[Beowulf] bizarre scaling behavior on a Nehalem

Wed Aug 12 11:00:41 PDT 2009

On Wed, Aug 12, 2009 at 11:32 AM, Craig Tierney<Craig.Tierney at noaa.gov> wrote:
> What do you mean normally?  I am running Centos 5.3 with 2.6.18-128.2.1
> right now on a 448 node Nehalem cluster.  I am so far happy with how things work.
> The original Centos 5.3 kernel, 2.6.18-128.1.10 had bugs in Nelahem support
> where nodes would just start randomly run slow.  Upgrading the kernel
> fixed that.  But that performance problem was either all or none, I don't recall
> it exhibiting itself in the way that Rahul described.
>

I was trying another angle. Playing with the power profiles. Just
downloaded cpufreq-utils via yum.
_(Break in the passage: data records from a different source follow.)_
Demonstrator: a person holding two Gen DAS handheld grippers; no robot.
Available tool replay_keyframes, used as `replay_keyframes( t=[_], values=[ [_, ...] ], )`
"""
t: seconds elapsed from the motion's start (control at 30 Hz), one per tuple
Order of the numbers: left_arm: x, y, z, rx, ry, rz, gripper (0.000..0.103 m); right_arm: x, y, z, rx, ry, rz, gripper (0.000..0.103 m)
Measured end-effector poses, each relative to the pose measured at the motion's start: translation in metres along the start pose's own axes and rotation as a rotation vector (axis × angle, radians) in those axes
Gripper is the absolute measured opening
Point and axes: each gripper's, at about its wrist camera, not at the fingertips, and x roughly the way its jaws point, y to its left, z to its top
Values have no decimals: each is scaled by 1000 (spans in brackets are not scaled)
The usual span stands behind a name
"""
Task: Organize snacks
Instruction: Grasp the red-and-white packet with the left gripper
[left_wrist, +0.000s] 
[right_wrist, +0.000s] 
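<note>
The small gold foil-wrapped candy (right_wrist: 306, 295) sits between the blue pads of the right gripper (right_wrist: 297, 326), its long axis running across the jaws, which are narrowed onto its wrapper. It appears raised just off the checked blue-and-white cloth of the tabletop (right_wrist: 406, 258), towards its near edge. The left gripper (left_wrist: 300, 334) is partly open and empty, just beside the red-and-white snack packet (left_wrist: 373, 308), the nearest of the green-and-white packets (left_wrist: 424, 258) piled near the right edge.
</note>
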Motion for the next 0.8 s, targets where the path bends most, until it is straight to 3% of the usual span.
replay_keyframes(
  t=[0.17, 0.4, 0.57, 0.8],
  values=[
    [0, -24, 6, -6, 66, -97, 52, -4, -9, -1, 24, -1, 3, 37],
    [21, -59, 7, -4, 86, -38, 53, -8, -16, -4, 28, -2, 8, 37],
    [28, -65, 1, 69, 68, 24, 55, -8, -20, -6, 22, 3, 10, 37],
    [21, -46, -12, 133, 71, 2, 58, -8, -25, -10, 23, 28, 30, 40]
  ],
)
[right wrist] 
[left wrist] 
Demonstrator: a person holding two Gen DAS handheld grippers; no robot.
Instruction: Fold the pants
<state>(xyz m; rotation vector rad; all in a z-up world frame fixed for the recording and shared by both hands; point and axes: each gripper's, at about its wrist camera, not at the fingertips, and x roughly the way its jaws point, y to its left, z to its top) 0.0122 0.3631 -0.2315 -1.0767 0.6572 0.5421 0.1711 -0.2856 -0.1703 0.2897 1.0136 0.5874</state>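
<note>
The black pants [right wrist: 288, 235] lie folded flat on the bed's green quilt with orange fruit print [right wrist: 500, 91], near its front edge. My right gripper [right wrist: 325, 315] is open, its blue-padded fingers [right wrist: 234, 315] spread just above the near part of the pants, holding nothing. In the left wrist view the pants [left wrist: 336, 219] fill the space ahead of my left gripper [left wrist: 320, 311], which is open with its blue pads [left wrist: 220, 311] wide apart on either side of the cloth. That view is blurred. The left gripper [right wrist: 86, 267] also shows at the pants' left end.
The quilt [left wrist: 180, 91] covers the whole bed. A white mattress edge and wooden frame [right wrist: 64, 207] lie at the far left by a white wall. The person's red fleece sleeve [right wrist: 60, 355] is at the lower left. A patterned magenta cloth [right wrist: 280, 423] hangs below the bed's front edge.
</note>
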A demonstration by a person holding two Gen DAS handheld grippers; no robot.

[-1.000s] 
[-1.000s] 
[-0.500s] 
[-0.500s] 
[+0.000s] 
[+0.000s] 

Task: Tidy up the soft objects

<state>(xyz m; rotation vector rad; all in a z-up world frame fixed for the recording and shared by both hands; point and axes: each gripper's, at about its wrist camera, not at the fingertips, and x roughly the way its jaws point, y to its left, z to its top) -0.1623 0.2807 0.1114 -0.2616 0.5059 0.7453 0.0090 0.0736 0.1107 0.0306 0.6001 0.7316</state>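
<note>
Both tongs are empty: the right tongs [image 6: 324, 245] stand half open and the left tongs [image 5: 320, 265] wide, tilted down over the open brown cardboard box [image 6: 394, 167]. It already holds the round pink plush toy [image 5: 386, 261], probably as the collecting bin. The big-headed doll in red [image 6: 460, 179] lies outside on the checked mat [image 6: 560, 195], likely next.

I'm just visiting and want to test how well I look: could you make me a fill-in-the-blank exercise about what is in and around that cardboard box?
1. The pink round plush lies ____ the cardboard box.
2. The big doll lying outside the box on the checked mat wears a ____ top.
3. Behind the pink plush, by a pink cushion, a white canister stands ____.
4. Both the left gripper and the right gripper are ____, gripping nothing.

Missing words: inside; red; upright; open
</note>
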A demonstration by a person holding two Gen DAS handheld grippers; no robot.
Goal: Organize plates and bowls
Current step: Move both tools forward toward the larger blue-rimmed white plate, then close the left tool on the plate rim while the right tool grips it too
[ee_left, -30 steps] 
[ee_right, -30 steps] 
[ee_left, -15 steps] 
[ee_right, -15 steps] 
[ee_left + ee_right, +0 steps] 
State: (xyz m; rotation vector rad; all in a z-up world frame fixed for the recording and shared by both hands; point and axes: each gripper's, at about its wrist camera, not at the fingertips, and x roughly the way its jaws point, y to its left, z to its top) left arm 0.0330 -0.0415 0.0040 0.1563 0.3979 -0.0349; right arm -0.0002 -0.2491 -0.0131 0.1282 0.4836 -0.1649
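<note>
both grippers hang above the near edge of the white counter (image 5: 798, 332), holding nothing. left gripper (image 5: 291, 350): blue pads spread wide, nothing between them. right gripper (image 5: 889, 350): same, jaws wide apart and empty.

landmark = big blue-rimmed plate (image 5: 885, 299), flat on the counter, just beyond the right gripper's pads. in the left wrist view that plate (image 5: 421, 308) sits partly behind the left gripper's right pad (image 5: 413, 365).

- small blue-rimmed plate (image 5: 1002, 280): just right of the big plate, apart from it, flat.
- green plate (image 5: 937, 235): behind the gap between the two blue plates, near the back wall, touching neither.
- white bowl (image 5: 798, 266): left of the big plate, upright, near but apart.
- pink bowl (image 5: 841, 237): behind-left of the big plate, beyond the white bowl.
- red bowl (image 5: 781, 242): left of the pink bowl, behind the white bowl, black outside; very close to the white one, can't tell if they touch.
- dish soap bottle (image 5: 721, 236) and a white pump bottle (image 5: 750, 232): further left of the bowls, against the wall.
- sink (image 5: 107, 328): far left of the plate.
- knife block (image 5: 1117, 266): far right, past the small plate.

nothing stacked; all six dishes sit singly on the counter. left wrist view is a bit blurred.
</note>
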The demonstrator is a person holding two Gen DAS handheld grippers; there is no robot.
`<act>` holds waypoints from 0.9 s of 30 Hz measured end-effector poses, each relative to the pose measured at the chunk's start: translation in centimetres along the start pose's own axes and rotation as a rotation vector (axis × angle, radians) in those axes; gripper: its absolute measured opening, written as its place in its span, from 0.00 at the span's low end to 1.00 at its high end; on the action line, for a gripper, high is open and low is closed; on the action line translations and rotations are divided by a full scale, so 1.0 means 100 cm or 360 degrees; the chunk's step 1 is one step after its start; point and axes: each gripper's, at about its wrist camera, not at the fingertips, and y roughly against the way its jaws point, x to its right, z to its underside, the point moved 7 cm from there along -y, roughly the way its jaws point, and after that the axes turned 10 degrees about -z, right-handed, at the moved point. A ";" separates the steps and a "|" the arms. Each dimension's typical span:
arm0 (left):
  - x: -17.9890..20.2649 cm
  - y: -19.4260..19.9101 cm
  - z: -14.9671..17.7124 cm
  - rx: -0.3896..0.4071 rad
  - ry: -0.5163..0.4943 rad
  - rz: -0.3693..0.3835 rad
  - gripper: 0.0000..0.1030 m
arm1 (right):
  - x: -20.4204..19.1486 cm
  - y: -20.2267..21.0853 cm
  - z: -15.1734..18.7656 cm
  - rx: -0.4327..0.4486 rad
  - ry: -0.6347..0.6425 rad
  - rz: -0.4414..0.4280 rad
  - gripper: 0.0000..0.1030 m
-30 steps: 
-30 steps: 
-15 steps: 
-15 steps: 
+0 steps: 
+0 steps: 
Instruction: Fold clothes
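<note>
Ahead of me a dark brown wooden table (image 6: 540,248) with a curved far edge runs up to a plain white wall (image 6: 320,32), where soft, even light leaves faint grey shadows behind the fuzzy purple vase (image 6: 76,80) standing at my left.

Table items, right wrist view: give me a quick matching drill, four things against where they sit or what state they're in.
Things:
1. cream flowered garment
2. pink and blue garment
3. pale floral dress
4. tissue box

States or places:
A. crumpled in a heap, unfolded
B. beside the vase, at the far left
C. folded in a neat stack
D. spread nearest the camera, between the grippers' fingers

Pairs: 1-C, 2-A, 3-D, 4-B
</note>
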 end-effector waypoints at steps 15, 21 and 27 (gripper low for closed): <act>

Tried to see what profile was
loaded:

cpufreq-info
cpufrequtils 005: cpufreq-info (C) Dominik Brodowski 2004-2006
Report errors and bugs to cpufreq at vger.kernel.org, please.
analyzing CPU 0:
  no or unknown cpufreq driver is active on this CPU
analyzing CPU 1:
  no or unknown cpufreq driver is active on this CPU
analyzing CPU 2:
  no or unknown cpufreq driver is active on this CPU
analyzing CPU 3:
  no or unknown cpufreq driver is active on this CPU
analyzing CPU 4:
  no or unknown cpufreq driver is active on this CPU
analyzing CPU 5:
  no or unknown cpufreq driver is active on this CPU
analyzing CPU 6:
  no or unknown cpufreq driver is active on this CPU
analyzing CPU 7:
  no or unknown cpufreq driver is active on this CPU

Is this lack of the right drivers indicative of a deeper fault or is
this fairly local to this issue? This could be a clue or a red
herring. Just thought that I ought to post it.

-- 
Rahul